Düşünmekten vazgeçip öylesine bomboş yürümeye daldığımda tanıdık bir sokağa denk gelmiştim, buralar labirent gibiydi ve ben bu labirenti çoktan ezberlemiştim bile. Kimin hangi yoldan çıkacağını, nereye gideceğini bilirdim. Şimdi geldiğim sokakta çıkmaza giriyordu, sağ tarafımdaki yoldan devam edip duvarın sonunu görmeye gittim. Evleri teker teker geçerken hepsinin neredeyse yıkık dökük olduğunu, içlerinde çok fazla kişinin yaşamadığını farkettim.

Fakat beni bu eski püskü evlere bakmaktan alıkoyan şey sessizliğin içinde aniden telefonuma gelen bildirim sesiydi. Bildirim sesi kulaklarımda yankılanmışken bu saatte kimin bana ulaşacağını düşündüm ama aklıma kimse gelmemişti. Tedirginlikle mesajlarıma girdiğimde o gezide grup kuran, herkesin numarasını bilen ve aramızdan birisinin katil olduğunu öğrenen bilinmez kişinin özel olarak mesaj attığını gördüm bana. Doğru, sırrımı bir tek o biliyordu ve okulda kameralara yakalandığımda da kulaklarımda onun sesi dolanmıştı fısıltı halinde, o serseri kaçık herif olabilir miydi!?
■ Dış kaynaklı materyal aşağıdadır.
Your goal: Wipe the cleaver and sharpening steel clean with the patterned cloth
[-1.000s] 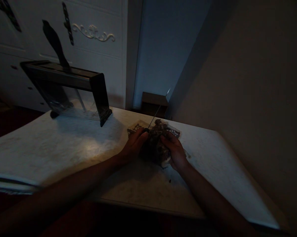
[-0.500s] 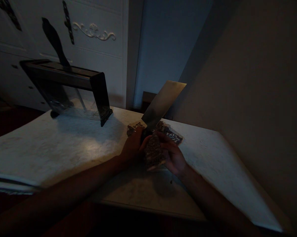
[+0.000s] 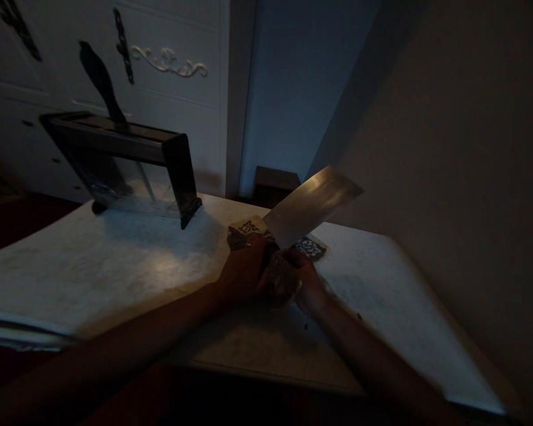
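Note:
My left hand [image 3: 246, 269] is closed around the dark handle of a cleaver [image 3: 313, 204]. Its broad blade points up and away to the right, above the table. My right hand [image 3: 310, 281] has its fingers bent round a rough brown piece of cloth [image 3: 284, 283], pressed close against the left hand and the handle. Behind the hands, a patterned cloth [image 3: 249, 229] with a pale edge shows on the left. A similar patterned cloth piece [image 3: 311, 247] lies to the right; whether they are one cloth is hidden. The light is dim.
A black knife stand [image 3: 173, 151] with clear panels stands at the back left of the pale table [image 3: 151, 254], a dark handle [image 3: 100, 77] sticking up from it. White cabinet doors [image 3: 181, 118] are behind. Small dark crumbs [image 3: 306, 326] lie near my right wrist.
The cleaver blade has tilted lower and swung to the right, its face now catching light. The brown cloth has bunched up smaller between my hands. My right hand's fingers have curled in more.

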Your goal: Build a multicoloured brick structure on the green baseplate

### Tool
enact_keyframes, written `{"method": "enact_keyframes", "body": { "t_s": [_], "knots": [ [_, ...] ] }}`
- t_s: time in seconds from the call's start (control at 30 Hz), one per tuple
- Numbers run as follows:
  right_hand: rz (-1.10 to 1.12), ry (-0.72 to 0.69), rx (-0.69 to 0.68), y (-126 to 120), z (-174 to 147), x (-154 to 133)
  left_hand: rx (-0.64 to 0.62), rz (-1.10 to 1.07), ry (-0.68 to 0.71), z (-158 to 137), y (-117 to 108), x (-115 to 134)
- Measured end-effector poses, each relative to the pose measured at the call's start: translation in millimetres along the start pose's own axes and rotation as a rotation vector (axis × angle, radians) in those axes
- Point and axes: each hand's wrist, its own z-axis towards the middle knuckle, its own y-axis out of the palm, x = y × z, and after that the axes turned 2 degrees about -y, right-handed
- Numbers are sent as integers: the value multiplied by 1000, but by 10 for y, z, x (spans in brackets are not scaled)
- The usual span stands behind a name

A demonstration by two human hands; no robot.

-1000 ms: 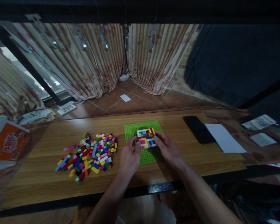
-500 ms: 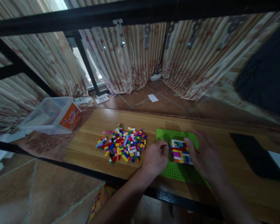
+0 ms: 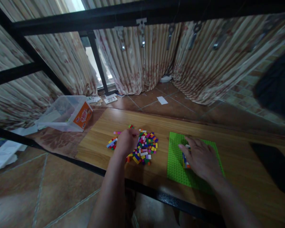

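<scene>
My left hand is over the left part of a pile of small colourful toy bricks. Its fingers are drawn together at the pile, and whatever they hold, if anything, is hidden. On the wooden table lies a green studded baseplate bearing a low block built of many-coloured bricks. My right hand rests over that block with thumb and fingers stretched out, covering most of it. Only the block's left side shows beside the thumb.
A clear plastic box with an orange label stands beyond the table's left end. To the right lies a dark flat object. A black metal bar with hanging hooks crosses above, and curtains hang behind.
My left hand has gone from the block's left side over to the brick pile. My right hand now covers the block. The view has shifted a little to the left.
</scene>
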Motion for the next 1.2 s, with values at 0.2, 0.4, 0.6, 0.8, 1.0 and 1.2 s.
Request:
{"method": "enact_keyframes", "body": {
  "t_s": [0.2, 0.4, 0.6, 0.8, 1.0, 1.2],
  "knots": [
    [-60, 57, -73, -6, -21, -29, -174, 495, -71, -97, -58, 45],
    [-17, 78, -50, -17, -31, -26, -161, 606, -121, -110, -3, 109],
    [-7, 71, -35, -16, -38, -15, -139, 623, -139, -135, 51, 130],
    [21, 63, -19, -19, -44, -13, -130, 613, -106, -137, 112, 107],
    [66, 73, -4, -20, -35, -35, -105, 574, -90, -141, 72, 102],
    [439, 190, 69, -125, -17, -8, -47, 366, 19, -105, 71, 163]
  ]
}}
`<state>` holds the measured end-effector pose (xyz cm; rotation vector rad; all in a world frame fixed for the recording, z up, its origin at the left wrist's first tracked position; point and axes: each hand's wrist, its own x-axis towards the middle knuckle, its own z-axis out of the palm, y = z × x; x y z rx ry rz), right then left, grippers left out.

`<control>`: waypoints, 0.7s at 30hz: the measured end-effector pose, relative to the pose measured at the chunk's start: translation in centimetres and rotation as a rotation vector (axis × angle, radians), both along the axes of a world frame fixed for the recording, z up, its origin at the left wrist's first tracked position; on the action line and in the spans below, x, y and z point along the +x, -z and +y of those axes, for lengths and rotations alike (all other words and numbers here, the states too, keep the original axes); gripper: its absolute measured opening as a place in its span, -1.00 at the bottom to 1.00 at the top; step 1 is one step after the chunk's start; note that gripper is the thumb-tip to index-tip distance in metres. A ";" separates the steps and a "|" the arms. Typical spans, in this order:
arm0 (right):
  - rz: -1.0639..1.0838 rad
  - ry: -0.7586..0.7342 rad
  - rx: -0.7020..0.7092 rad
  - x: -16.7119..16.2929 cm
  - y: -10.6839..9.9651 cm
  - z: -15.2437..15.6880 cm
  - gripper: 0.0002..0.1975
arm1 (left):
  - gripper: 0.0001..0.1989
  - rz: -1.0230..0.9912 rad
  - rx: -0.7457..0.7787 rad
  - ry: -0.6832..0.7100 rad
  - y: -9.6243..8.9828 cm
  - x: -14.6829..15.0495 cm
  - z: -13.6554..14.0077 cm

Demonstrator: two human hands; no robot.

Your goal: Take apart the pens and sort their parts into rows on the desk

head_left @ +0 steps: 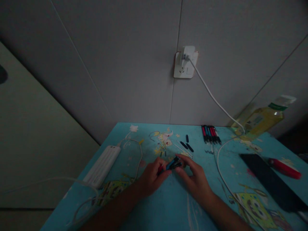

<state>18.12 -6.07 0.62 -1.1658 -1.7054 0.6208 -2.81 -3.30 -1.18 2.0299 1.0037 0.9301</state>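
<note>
My left hand (154,175) is closed around a few pen barrels (171,163), one blue and one red, with black ends pointing right. The thumb and fingers of my right hand (192,173) are curled at those black ends, pinching them from the right side. Just beyond my hands lie several loose black pen parts (184,145) and thin white refills (183,149). Two tiny dark pieces, perhaps springs (163,154), rest to the left of them. Farther back on the right, a row of red, blue and white pens (210,134) lies side by side.
The blue patterned table (166,205) meets a grey wall. A white power strip (102,165) with cables lies left. At right are a dark flat slab (271,179), a red-handled tool (286,168), a yellow liquid bottle (262,120) and a white cable (218,157) from the wall socket (184,69).
</note>
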 end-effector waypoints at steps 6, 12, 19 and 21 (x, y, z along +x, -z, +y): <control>0.111 -0.017 -0.101 -0.1 0.2 0.5 -0.72 | -0.78 0.098 -0.087 0.059 -0.7 0.3 0.2; 0.064 -0.042 -0.162 0.0 1.0 1.0 -0.70 | -0.85 0.427 0.036 0.118 -0.9 -0.2 0.5; -0.245 -0.140 -0.043 0.6 0.4 1.1 -0.81 | -0.81 0.749 0.226 0.185 -1.2 -1.1 1.3; -0.333 -0.094 0.023 0.9 0.3 1.3 -0.80 | -0.80 0.791 0.233 0.163 -1.2 -1.0 1.6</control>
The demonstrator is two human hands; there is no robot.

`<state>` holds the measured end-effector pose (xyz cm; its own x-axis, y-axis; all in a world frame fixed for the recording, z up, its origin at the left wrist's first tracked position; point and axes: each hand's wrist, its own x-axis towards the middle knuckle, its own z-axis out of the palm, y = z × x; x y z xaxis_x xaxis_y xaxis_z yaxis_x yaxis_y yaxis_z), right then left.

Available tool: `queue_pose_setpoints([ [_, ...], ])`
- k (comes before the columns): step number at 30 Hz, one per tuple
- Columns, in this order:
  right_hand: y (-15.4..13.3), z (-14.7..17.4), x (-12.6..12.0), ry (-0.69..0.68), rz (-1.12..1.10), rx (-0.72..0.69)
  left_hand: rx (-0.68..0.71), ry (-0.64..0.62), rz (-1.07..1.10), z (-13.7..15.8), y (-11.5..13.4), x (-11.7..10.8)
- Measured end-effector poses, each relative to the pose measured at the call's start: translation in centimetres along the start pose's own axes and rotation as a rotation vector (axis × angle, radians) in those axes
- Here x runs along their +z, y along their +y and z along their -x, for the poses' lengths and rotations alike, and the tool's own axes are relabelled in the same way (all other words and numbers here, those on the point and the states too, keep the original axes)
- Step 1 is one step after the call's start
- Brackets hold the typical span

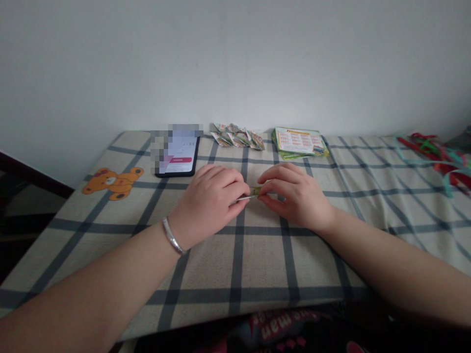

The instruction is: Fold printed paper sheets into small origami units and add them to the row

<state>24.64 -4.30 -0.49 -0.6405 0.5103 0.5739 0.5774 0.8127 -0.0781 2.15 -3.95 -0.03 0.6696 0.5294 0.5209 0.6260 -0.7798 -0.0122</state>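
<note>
Between my two hands, just above the checked tablecloth, is a small piece of folded paper, whitish and yellow-green. My fingers cover most of it, so its full shape is hidden. From the left, my left hand pinches one end; a silver bracelet circles that wrist. My right hand closes its thumb and fingertips on the other end. Beyond the hands lie several folded paper pieces with a colourful print. A stack of printed cards with green edges lies behind my right hand.
A phone with a lit screen lies behind my left hand. Farther left is a flat orange teddy bear cutout. Coloured ribbons are heaped at the far right. The checked tablecloth covers the table, which meets a white wall.
</note>
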Motion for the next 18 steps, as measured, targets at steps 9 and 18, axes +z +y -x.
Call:
queue_pose_setpoints([
  [9,-0.42,-0.22,-0.09,0.060,-0.015,-0.025,-0.001,0.010,0.036,-0.17,0.45,-0.35],
  [18,-0.47,0.00,-0.29,0.174,-0.067,-0.049,-0.051,0.041,0.195,-0.06,0.60,-0.15],
])
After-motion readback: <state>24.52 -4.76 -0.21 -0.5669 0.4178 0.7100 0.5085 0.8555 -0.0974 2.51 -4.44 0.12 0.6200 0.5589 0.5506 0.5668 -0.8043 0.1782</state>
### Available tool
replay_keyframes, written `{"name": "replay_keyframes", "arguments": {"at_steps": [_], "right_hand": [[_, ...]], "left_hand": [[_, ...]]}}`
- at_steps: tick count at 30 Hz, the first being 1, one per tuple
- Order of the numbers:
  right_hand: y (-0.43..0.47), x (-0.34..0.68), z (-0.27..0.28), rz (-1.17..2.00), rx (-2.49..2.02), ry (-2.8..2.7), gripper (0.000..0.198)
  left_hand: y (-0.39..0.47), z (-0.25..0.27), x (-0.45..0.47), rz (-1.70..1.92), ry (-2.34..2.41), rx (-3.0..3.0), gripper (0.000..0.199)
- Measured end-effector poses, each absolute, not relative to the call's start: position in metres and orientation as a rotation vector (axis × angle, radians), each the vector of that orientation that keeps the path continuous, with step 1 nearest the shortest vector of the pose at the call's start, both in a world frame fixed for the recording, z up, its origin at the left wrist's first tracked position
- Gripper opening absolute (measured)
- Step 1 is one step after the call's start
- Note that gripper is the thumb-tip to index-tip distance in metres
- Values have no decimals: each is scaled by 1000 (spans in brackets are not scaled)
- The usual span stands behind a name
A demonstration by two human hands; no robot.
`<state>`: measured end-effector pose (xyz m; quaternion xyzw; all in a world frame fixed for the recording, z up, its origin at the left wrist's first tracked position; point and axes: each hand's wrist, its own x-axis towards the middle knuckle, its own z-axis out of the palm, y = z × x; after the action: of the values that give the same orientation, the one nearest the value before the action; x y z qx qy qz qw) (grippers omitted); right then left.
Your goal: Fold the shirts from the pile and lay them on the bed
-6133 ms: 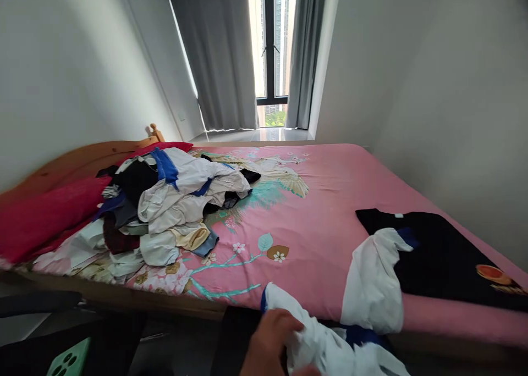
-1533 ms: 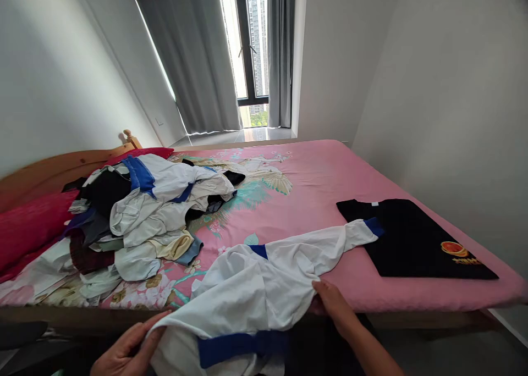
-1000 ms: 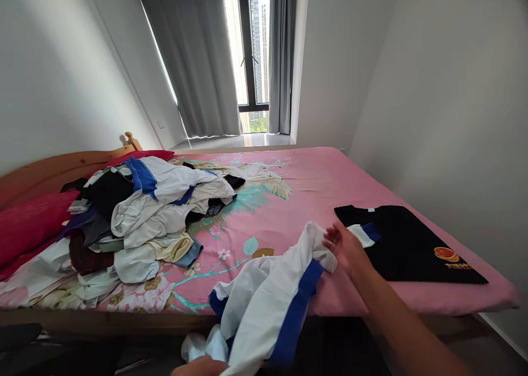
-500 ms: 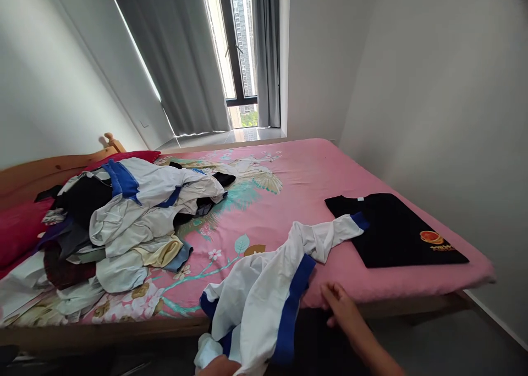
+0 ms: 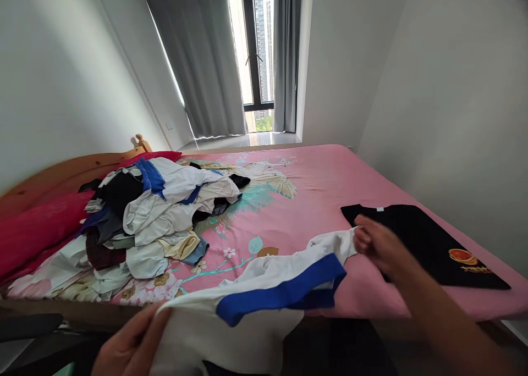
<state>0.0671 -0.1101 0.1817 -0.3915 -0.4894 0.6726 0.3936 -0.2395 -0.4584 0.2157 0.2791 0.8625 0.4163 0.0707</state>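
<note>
A white shirt (image 5: 193, 324) with a wide blue band (image 5: 284, 293) stretches between my two hands at the bed's near edge. My left hand (image 5: 132, 343), low in the view, pinches its white cloth between thumb and fingers. Over by the black T-shirt, my right hand (image 5: 377, 244) is closed on the end of a white sleeve (image 5: 330, 244). The folded black T-shirt (image 5: 429, 244) lies flat on the right of the bed, with an orange print near its lower corner. Part of it is hidden behind my right hand and forearm.
A heap of mixed clothes (image 5: 165, 211) covers the left of the pink bed (image 5: 313, 183). Red pillows (image 5: 45, 227) lie against the wooden headboard (image 5: 61, 172). Grey curtains (image 5: 202, 62) hang by the window at the back. A dark object (image 5: 31, 326) is at the lower left.
My right hand has gone from beside the shirt to its sleeve end and gripped it. My left hand has moved left, pulling the shirt taut. The view has shifted left.
</note>
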Motion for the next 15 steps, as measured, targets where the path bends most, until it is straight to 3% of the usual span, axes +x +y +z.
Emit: {"name": "replay_keyframes", "arguments": {"at_steps": [3, 6, 9, 11, 13, 15], "right_hand": [[-107, 83, 243, 1654, -882, -1388, 31], [-138, 79, 243, 1695, -983, -1950, 24], [-194, 69, 176, 1874, -1053, -2615, 19], [-236, 61, 114, 1813, -1080, -2970, 19], [-274, 49, 58, 1706, -1123, -2849, 23], [-303, 30, 20, 1961, -1173, -2396, 46]], "left_hand": [[-445, 242, -244, 1354, 2686, 794, 47], [-433, 257, -239, 1332, 2573, 1174, 42], [-432, 256, -237, 1260, 2509, 1415, 35], [-436, 253, -239, 1243, 2500, 1432, 33], [-440, 251, -241, 1245, 2497, 1402, 33], [-444, 253, -241, 1252, 2485, 1367, 34]]}}
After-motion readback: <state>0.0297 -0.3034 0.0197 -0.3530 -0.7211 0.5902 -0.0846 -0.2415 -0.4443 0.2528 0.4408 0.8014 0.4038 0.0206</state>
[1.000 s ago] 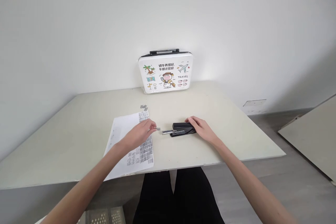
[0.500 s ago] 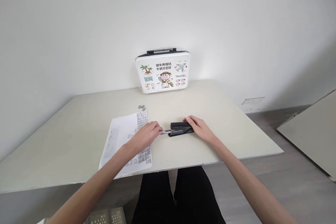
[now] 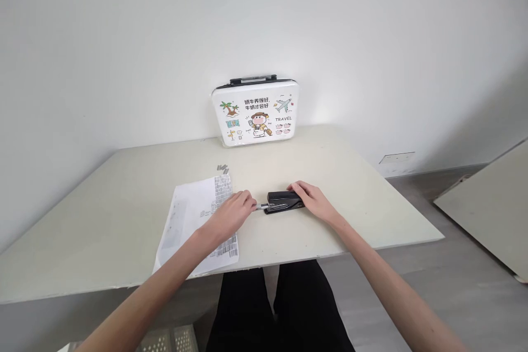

Ciddi bir yüz ifadesiyle bana attığı videoya göz attım, ilk başlarsa hiçbir şey anlamamıştım çünkü karanlık bir sokaktan başka bir şey görmüyordum. Fakat birden hafif bir ışık orada olanları görmemi sağladığında titredim olduğum yerde, bayılmamak için zor tuttum kendimi.
Genç bir çocuk elinde metalinden kan damlayan bir bıçakla sarhoş bir adamı tehdit ediyordu, siyah maske ve şapka takıyordu. Üzerinde eski siyah bir hırka vardı. Daha sonra birisi gelerek çocuğun ağzını kapatıp ses çıkarmasını engelliyordu ve çevik hareketlerle onu götürüp kadrajdan çıkartıyordu. Çığlıklar ve bağırış seslerinin dolu olduğu bu karanlık video ise bir duvarın arkasından çekilmişti belli ki..
Sonrasında gelen mesaj tüylerimi ürpertti ve mıhlandım orada.
"Onun kim olduğunu merak etmiyor muydun? Uzun süredir keyfini bozmuyorum ama artık öğrenmelisin.  Bebeğin ebeveynlerini öğrenmesi lazım."
Aklım karışıyordu, ne bebeği, ne ebeveyni?..Düzgün düşünemiyordum sanki, hatta düşünmeyi bile bırakmış öylece ekrana bakıyordum. Yazdığı mesajdan bir gram bir şey bile anlamamıştım ve bunun üzerine hiç durmadan fotoğraf atmıştı.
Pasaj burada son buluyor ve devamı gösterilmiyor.